AGORA RN
O ministro interino da Saúde, Eduardo Pazuello, se
reuniu nesta segunda-feira 31, no Rio de Janeiro, com a presidente da Fundação
Oswaldo Cruz (Fiocruz), Nísia Trindade Lima, para debater o cronograma de
produção da vacina ainda em testes contra a covid-19 no Brasil. A previsão é
que, se tiver a eficácia comprovada, as primeiras doses sejam distribuídas no
início de 2021, por meio do Programa Nacional de Imunização, que atende o
Sistema Único de Saúde (SUS).
A previsão é produzir, inicialmente, 100 milhões de
doses a partir de insumos importados.

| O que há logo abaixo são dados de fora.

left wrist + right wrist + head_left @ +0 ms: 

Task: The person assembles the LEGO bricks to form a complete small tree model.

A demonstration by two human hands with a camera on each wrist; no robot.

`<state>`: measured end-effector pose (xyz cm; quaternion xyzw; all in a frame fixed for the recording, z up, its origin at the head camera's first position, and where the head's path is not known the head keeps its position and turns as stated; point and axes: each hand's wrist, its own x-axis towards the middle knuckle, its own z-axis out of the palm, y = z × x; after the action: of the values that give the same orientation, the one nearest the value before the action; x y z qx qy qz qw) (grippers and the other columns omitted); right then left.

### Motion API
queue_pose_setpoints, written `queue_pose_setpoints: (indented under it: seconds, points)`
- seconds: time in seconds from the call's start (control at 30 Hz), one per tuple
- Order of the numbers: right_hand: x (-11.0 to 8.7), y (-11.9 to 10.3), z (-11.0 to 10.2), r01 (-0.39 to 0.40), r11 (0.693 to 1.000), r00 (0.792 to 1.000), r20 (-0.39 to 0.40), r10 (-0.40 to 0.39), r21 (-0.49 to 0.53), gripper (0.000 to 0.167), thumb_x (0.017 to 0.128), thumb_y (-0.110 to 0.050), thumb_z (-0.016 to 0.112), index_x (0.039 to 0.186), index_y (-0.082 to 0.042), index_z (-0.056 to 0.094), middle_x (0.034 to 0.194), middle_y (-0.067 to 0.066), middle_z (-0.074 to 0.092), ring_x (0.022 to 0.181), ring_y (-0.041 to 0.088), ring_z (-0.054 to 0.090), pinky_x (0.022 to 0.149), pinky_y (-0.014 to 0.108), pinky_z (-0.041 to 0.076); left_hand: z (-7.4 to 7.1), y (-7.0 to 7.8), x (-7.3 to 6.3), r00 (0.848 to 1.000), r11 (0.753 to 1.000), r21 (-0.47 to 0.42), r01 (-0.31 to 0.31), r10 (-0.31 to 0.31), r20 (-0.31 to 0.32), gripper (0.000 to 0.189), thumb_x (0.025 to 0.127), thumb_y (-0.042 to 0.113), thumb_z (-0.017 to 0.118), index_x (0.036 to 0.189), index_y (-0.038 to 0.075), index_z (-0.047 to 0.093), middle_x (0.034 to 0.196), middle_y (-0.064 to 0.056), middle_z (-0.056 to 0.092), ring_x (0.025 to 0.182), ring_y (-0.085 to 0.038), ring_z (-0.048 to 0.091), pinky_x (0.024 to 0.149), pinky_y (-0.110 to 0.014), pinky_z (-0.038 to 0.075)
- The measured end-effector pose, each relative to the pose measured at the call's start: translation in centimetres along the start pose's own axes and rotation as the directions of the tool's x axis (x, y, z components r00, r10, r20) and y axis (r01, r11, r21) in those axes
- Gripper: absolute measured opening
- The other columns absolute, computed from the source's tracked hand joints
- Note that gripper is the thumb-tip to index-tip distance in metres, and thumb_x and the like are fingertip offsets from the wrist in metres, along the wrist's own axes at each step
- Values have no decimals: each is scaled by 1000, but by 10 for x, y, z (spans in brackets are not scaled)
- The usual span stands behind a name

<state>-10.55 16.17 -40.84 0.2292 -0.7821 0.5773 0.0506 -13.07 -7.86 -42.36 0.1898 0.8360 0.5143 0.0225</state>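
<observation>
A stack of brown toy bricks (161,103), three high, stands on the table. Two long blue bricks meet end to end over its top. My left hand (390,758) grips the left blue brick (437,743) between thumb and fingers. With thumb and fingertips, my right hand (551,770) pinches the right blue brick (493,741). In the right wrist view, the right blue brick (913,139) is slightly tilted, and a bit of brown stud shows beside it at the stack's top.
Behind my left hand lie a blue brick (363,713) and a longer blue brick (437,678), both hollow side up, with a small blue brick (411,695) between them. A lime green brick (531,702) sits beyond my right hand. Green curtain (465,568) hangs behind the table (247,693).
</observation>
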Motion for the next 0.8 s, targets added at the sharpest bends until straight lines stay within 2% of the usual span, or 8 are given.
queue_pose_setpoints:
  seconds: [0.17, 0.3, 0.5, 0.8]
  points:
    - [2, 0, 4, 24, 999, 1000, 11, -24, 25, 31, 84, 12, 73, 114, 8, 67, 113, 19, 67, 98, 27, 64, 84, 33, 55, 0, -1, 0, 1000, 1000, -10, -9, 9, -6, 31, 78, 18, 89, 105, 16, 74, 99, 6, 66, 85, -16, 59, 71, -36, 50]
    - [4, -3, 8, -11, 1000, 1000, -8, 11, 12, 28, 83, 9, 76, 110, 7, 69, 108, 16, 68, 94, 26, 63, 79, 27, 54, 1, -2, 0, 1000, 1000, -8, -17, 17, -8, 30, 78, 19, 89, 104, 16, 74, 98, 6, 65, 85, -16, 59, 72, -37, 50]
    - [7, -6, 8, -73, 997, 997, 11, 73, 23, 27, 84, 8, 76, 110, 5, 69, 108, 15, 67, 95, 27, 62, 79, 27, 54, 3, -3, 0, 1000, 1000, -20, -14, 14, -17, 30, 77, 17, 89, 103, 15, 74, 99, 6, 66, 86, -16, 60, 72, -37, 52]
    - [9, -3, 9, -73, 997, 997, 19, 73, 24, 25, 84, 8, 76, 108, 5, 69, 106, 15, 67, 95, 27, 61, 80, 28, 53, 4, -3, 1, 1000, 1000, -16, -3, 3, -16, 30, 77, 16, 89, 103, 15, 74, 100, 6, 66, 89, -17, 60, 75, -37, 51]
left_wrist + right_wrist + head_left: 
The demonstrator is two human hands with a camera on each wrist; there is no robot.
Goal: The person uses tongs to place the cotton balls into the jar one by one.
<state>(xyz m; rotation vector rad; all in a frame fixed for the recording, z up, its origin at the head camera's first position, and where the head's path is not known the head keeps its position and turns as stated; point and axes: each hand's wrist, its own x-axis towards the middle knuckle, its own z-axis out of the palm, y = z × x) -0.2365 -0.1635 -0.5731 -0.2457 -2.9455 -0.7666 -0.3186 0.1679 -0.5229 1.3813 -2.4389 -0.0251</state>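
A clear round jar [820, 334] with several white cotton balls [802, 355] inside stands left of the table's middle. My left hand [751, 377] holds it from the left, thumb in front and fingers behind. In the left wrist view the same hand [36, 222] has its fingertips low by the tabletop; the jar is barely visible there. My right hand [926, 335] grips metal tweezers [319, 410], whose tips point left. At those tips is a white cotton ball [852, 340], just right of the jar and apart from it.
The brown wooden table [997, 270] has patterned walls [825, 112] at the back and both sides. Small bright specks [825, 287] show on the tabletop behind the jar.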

A produção integral da vacina na unidade
técnico-cientifica Bio-Manguinhos, no Rio, deve começar a partir de abril de
2021.
“A Fiocruz está mobilizando todos os seus recursos
tecnológicos e industriais em prol do acesso da população à vacina no menor
tempo possível. Estamos conversando com a Anvisa e parceiros tecnológicos com o
intuito de reduzir os prazos de produção, registro e distribuição da vacina”,
disse a presidente da Fiocruz.
O acordo entre a Fiocruz e a AstraZeneca é resultado
de tratativas entre o governo brasileiro e o governo britânico, anunciado em 27
de junho pelo Ministério da Saúde. A parceria prevê a assinatura de um acordo
de encomenda tecnológica, na primeira semana de setembro, e o desenvolvimento
de uma plataforma para outras vacinas, como a da malária.
Para produção e aquisição da vacina contra a covid-19
produzida pelo laboratório AstraZeneca e Universidade de Oxford, o governo
brasileiro liberou um crédito extraordinário de R$ 1,9 bilhão.